REQUIRED WORK:
Render every line of the data exactly as written, and leave out the pictures.
☆ ☆ ☆ ☆ ☆ ☆ ☆
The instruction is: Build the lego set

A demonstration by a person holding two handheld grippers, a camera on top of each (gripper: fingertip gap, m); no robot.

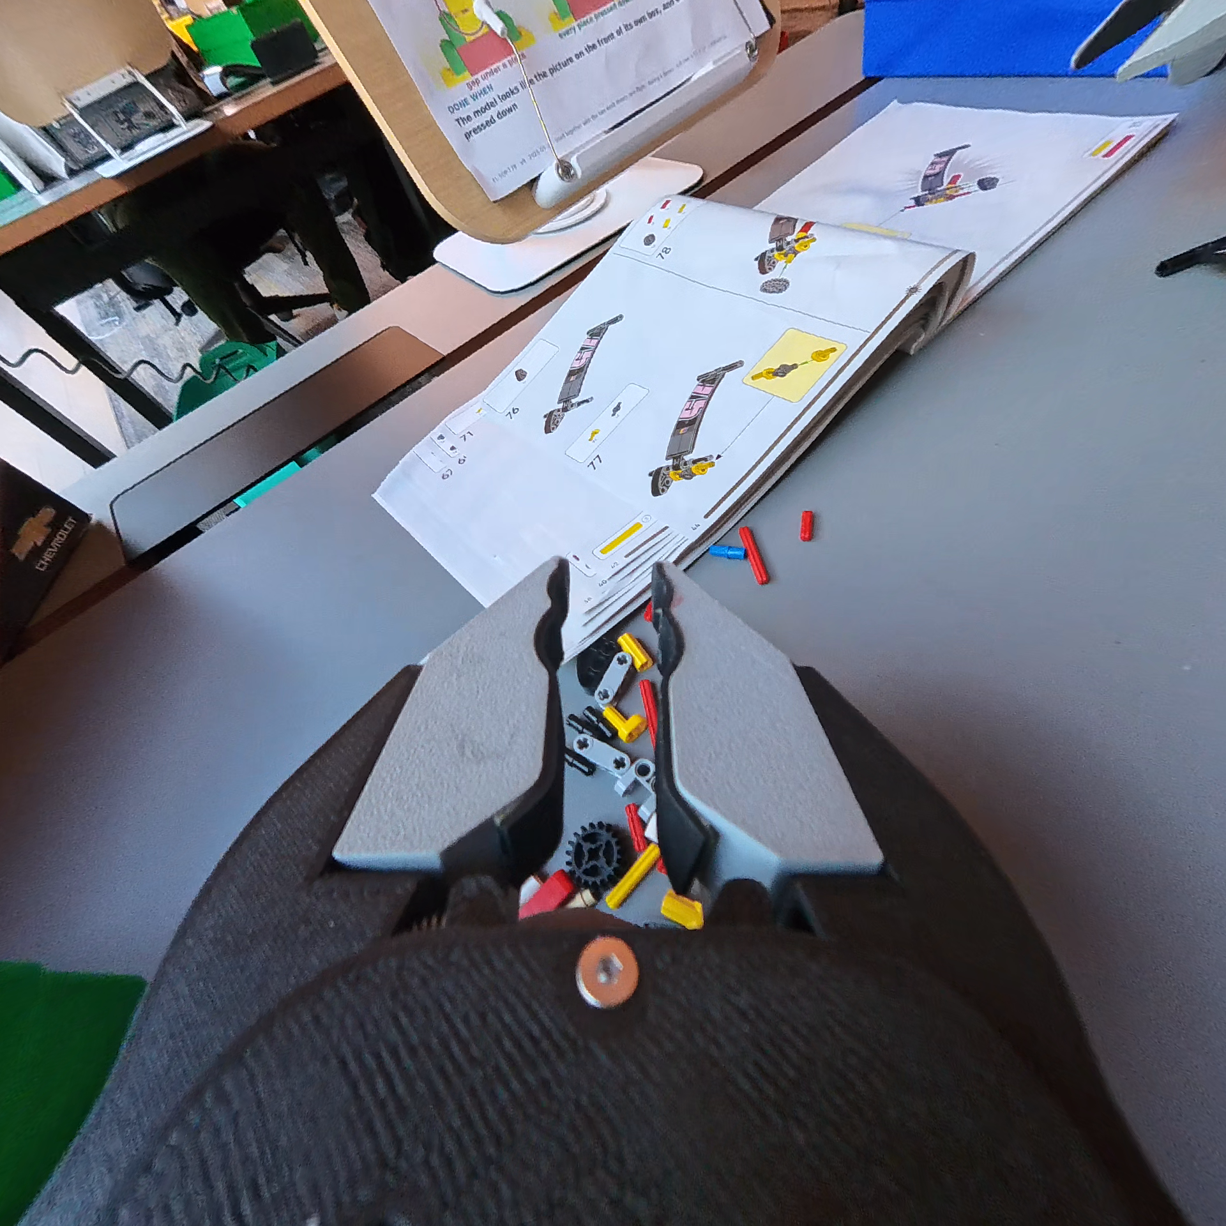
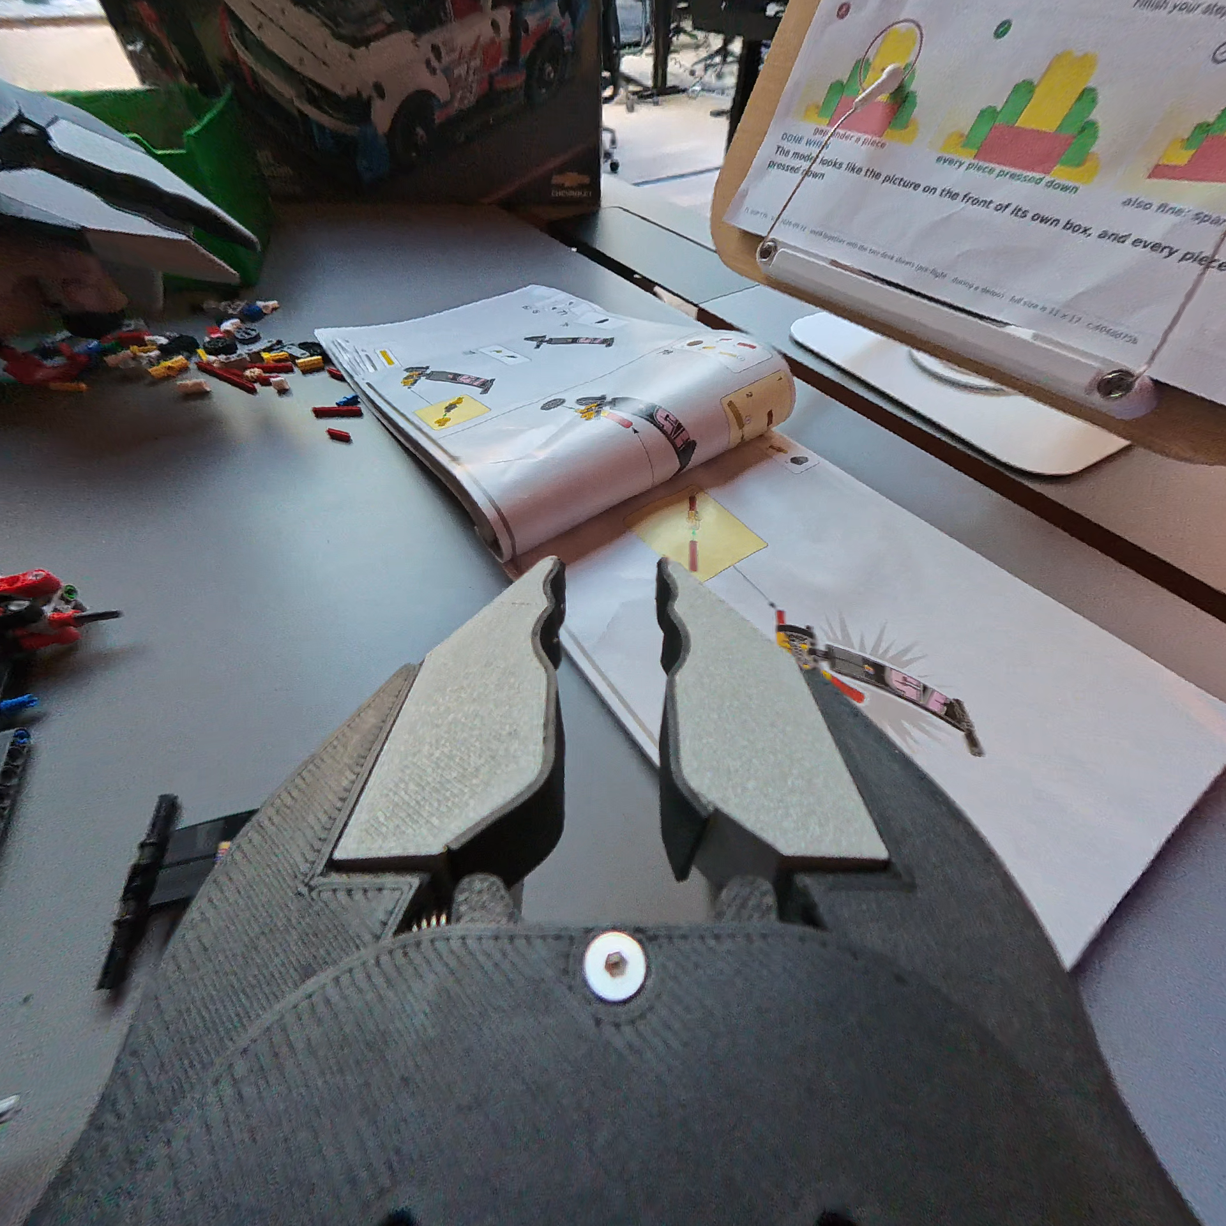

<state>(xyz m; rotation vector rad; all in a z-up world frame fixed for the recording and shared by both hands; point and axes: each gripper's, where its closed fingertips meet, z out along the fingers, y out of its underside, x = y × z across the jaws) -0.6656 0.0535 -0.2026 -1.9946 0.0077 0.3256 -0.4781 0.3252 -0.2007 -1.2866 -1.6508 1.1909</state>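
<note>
The left gripper (image 1: 610,584) hangs with jaws apart and empty over the loose small parts (image 1: 617,730) at the near corner of the open instruction booklet (image 1: 663,398). The right gripper (image 2: 610,584), likewise apart and empty, hovers over the booklet's flat page by its near edge. For a clean pick, centre one part between the pads before closing.

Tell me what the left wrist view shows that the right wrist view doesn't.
Only the left wrist view: the left hand-held gripper from close up, open over loose building pieces, including a black gear and a yellow connector, beside the booklet's corner.

Only the right wrist view: the right hand-held gripper, open and holding nothing above the booklet's flat right page, a red part-built model, and a dark box picturing a car.

Both: the open instruction booklet, the grey table, and the stand holding a printed sheet.
</note>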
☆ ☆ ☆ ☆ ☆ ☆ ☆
RESPONSE:
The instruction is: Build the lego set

A demonstration by a person holding two handheld grippers, a camera on top of each (gripper: fingertip gap, m); no robot.


<state>(xyz m; rotation vector rad; all in a z-up world frame fixed for the recording and shared by both hands; point and axes: each gripper's, where its closed fingertips meet, z out along the fingers, y out of its underside, x = y × z across the jaws) -0.6656 0.0535 -0.2026 -1.9946 0.0077 0.3256 -0.4781 0.3252 -0.2007 -1.2866 -1.6508 1.1909</state>
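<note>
The left gripper (image 1: 610,584) hangs with jaws apart and empty over the loose small parts (image 1: 617,730) at the near corner of the open instruction booklet (image 1: 663,398). The right gripper (image 2: 610,584), likewise apart and empty, hovers over the booklet's flat page by its near edge. For a clean pick, centre one part between the pads before closing.

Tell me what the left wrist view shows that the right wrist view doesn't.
Only the left wrist view: the left hand-held gripper from close up, open over loose building pieces, including a black gear and a yellow connector, beside the booklet's corner.

Only the right wrist view: the right hand-held gripper, open and holding nothing above the booklet's flat right page, a red part-built model, and a dark box picturing a car.

Both: the open instruction booklet, the grey table, and the stand holding a printed sheet.
</note>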

Nothing remains to add to the output.